Take every line from the data that has the word "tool" in it.

(Beginning of Data provided)

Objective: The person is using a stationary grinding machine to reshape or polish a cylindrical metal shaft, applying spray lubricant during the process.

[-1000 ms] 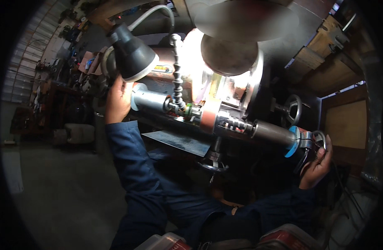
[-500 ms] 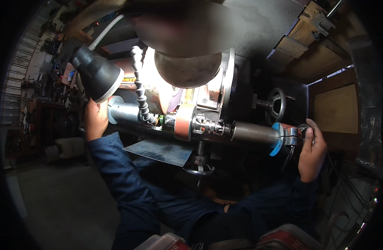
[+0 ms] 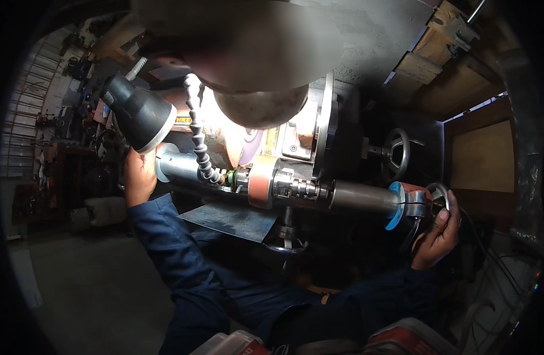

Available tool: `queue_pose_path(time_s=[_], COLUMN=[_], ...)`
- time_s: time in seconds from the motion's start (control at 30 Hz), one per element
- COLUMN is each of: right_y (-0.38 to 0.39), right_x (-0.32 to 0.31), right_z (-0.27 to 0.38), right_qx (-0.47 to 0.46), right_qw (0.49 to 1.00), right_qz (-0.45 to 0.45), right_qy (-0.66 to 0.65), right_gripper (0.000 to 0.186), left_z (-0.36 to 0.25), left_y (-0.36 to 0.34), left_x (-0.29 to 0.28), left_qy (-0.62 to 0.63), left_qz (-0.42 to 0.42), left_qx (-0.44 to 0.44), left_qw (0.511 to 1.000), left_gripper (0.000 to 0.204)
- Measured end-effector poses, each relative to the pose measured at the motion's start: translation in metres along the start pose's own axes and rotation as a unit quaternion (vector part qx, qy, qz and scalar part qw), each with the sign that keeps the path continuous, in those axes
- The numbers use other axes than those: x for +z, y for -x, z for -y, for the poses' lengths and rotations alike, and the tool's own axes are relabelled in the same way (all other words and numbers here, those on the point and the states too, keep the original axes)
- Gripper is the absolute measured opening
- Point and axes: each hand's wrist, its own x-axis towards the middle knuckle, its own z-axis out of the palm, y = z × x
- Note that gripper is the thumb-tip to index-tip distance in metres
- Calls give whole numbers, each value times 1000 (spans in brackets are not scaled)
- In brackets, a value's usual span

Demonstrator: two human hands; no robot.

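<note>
A cylindrical grinding-type machine runs across in front of me. My left hand (image 3: 141,177) is at the far left end of its grey metal cylinder (image 3: 183,164); the black lamp (image 3: 139,112) and the cylinder hide the fingers. At the right end, my right hand (image 3: 439,235) holds the rim of a small handwheel (image 3: 442,193), thumb against it. Between these ends sits a stepped shiny metal shaft (image 3: 304,189), next to a wide orange-brown ring (image 3: 261,182). To the shaft's right are a dark steel sleeve (image 3: 365,197) and a blue collar (image 3: 396,205).
A segmented coolant hose (image 3: 198,133) bends down toward the shaft. Behind it shows a purplish grinding wheel (image 3: 251,147). A flat metal plate (image 3: 230,220) juts toward me above a lower handwheel (image 3: 286,245). Another handwheel (image 3: 396,155) stands at the back right.
My right hand has moved down along the handwheel, its fingers now lower on the rim. My left hand stays by the cylinder's end. The whole view has shifted slightly.
</note>
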Motion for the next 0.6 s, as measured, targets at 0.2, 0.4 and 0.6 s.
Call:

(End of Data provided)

◆ **Task response**:
Available tool: `queue_pose_path(time_s=[_], COLUMN=[_], ...)`
- The numbers use other axes than those: x for +z, y for -x, z for -y, for the poses' lengths and rotations alike, and the tool's own axes are relabelled in the same way (all other words and numbers here, those on the point and the states too, keep the original axes)

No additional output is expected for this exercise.